■ WHAT IS EXPECTED: Write out every line of the material exactly as it appears.

■ SOURCE DATA:
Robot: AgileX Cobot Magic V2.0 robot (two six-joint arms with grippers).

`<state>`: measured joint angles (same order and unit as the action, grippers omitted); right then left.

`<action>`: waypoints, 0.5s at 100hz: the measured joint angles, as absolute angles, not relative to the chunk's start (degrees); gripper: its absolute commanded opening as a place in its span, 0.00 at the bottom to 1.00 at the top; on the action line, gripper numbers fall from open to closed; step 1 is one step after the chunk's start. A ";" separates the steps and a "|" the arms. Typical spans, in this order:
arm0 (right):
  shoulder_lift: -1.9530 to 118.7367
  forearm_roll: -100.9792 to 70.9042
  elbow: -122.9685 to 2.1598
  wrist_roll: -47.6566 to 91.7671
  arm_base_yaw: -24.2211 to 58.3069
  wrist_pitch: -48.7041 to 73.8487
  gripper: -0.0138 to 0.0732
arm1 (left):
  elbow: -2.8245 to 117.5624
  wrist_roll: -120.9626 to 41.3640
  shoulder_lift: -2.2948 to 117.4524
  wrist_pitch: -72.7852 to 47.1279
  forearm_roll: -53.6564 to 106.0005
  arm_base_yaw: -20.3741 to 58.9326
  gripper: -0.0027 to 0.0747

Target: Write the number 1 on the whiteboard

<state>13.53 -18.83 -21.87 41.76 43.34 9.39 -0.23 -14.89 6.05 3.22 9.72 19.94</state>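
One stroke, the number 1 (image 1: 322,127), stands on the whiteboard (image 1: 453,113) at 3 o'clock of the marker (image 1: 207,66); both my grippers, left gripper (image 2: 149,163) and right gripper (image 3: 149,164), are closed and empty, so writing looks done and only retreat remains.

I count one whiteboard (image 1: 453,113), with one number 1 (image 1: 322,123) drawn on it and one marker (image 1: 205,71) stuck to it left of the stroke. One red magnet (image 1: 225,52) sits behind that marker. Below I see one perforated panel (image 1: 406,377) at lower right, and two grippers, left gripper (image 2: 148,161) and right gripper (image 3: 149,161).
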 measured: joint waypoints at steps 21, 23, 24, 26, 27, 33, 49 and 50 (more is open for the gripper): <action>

■ RESPONSE TO THIS EXERCISE:
Robot: AgileX Cobot Magic V2.0 robot (two six-joint arms with grippers).

`<state>`: measured joint angles (same order and unit as the action, grippers omitted); right then left.

`<action>`: waypoints, 0.5s at 100hz: the measured joint angles, as absolute angles, not relative to the chunk's start (degrees); gripper: its absolute commanded opening as a place in its span, 0.00 at the bottom to 1.00 at the top; on the action line, gripper numbers fall from open to closed; step 1 is one step after the chunk's start. A ";" separates the steps and a "|" the arms. Typical spans, in this order:
arm0 (right):
  shoulder_lift: -1.9530 to 118.7367
  forearm_roll: -100.9792 to 70.9042
  elbow: -122.9685 to 2.1598
  wrist_roll: -47.6566 to 91.7671
  arm_base_yaw: -24.2211 to 58.3069
  wrist_pitch: -48.7041 to 73.8487
  gripper: -0.0138 to 0.0732
arm1 (left):
  elbow: -2.8245 to 117.5624
  wrist_roll: -120.9626 to 41.3640
  shoulder_lift: -2.2948 to 117.4524
  wrist_pitch: -72.7852 to 47.1279
  forearm_roll: -53.6564 to 106.0005
  arm_base_yaw: -20.3741 to 58.9326
  gripper: -0.0027 to 0.0747

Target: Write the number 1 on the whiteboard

<state>13.53 -18.83 -21.87 41.76 43.34 9.39 -0.23 -14.89 6.05 3.22 9.72 19.94</state>
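One stroke, the number 1 (image 1: 322,127), stands on the whiteboard (image 1: 453,113) at 3 o'clock of the marker (image 1: 207,66); both my grippers, left gripper (image 2: 149,163) and right gripper (image 3: 149,164), are closed and empty, so writing looks done and only retreat remains.

I count one whiteboard (image 1: 453,113), with one number 1 (image 1: 322,123) drawn on it and one marker (image 1: 205,71) stuck to it left of the stroke. One red magnet (image 1: 225,52) sits behind that marker. Below I see one perforated panel (image 1: 406,377) at lower right, and two grippers, left gripper (image 2: 148,161) and right gripper (image 3: 149,161).
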 measured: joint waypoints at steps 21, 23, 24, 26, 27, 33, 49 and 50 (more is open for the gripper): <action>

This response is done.